Although it was not clear at the time, historians today point to the battle of Gettysburg as the high-water mark for the Confederacy. It was all downhill thereafter. When Lee abandoned the field, two days after Pickett's disastrous charge up Cemetery Ridge, his army was mortally wounded.
The war lasted another two years, but after Gettysburg, any quaint, idiotic notions about honor and righteousness were cast aside in favor of the unvarnished truth. "War is cruelty," as Union general William T. Sherman so famously said. The Union generals, Meade, Sherman, and Ulysses S. Grant, understood the new reality: attrition, economic destruction, total war. Although Meade failed to press his advantage in the battle's immediate aftermath, once General Grant assumed command, they set about systematically crushing the Confederacy.

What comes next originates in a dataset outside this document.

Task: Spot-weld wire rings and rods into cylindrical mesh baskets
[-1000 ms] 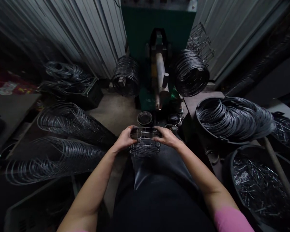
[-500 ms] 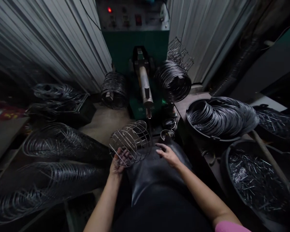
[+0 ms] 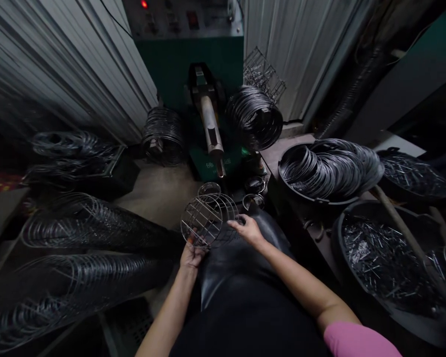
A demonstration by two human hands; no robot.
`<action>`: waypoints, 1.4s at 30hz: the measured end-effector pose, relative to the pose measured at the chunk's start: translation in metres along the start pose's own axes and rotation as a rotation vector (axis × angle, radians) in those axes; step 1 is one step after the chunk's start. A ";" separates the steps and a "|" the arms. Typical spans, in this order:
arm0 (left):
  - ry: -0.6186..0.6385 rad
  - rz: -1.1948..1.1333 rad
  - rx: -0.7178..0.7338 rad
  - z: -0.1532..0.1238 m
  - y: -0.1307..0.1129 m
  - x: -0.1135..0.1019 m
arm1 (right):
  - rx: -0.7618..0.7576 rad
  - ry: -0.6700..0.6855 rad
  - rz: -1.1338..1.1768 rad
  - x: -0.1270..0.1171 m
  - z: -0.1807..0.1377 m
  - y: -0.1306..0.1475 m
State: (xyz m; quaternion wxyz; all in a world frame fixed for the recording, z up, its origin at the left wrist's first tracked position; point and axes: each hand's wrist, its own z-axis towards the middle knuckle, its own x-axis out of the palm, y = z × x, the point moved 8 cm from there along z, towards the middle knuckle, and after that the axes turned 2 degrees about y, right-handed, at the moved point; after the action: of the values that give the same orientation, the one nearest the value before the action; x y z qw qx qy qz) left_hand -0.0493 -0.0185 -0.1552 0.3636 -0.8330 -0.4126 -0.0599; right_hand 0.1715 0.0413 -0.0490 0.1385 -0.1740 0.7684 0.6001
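A round wire basket [image 3: 201, 220], built of metal rings and cross wires, is held over my dark apron [image 3: 230, 267]. My left hand [image 3: 193, 250] grips its lower left rim, fingers curled behind the wires. At the basket's right side, my right hand [image 3: 247, 229] has thumb and fingers closed on the ring wire. Just beyond the basket sits the green machine [image 3: 208, 166], its pale cylindrical arm [image 3: 211, 124] ending in a metal tip [image 3: 220, 171] above the basket's far edge.
Wire coils [image 3: 254, 119] flank the machine. On the right stand a tub of wire rings [image 3: 334, 168] and a tub of short wire pieces [image 3: 390, 263]. Long stacks of wire rings [image 3: 96, 277] lie at left. A corrugated metal wall [image 3: 282, 64] is behind.
The basket has turned so its crossed end faces me more. My right hand has moved in from beside it to take hold of its right side. The view has shifted slightly.
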 end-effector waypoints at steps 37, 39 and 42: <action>0.349 0.708 0.948 -0.058 -0.120 0.131 | -0.695 0.020 -0.753 -0.059 -0.020 0.049; 0.360 0.738 0.982 -0.061 -0.116 0.134 | -0.737 0.118 -0.908 -0.042 -0.021 0.078; 0.365 0.782 1.034 -0.064 -0.112 0.137 | -0.670 0.200 -1.062 -0.025 -0.014 0.099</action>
State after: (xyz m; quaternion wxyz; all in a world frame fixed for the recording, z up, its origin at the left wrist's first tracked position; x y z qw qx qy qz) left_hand -0.0287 0.0721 0.0088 0.7745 -0.6164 0.0117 0.1417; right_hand 0.1512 0.0519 0.0518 0.2828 -0.6204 0.3573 0.6384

Perhaps General Lee and his generals understood as well. But, if so, how could they have imagined that there was any possibility of Confederate victory? And why would they continue? How much blood was owed to the antiquated and ridiculous notion of honor? How much blood would sate the appetites of fanatics like Jefferson Davis?
|Meade and Lee: victor and vanquished|
Put aside President Lincoln's beautiful words at the consecrated graveyard. The Civil War was ruthless capitalism subjugating and destroying delusional aristocratism. Pick your poison.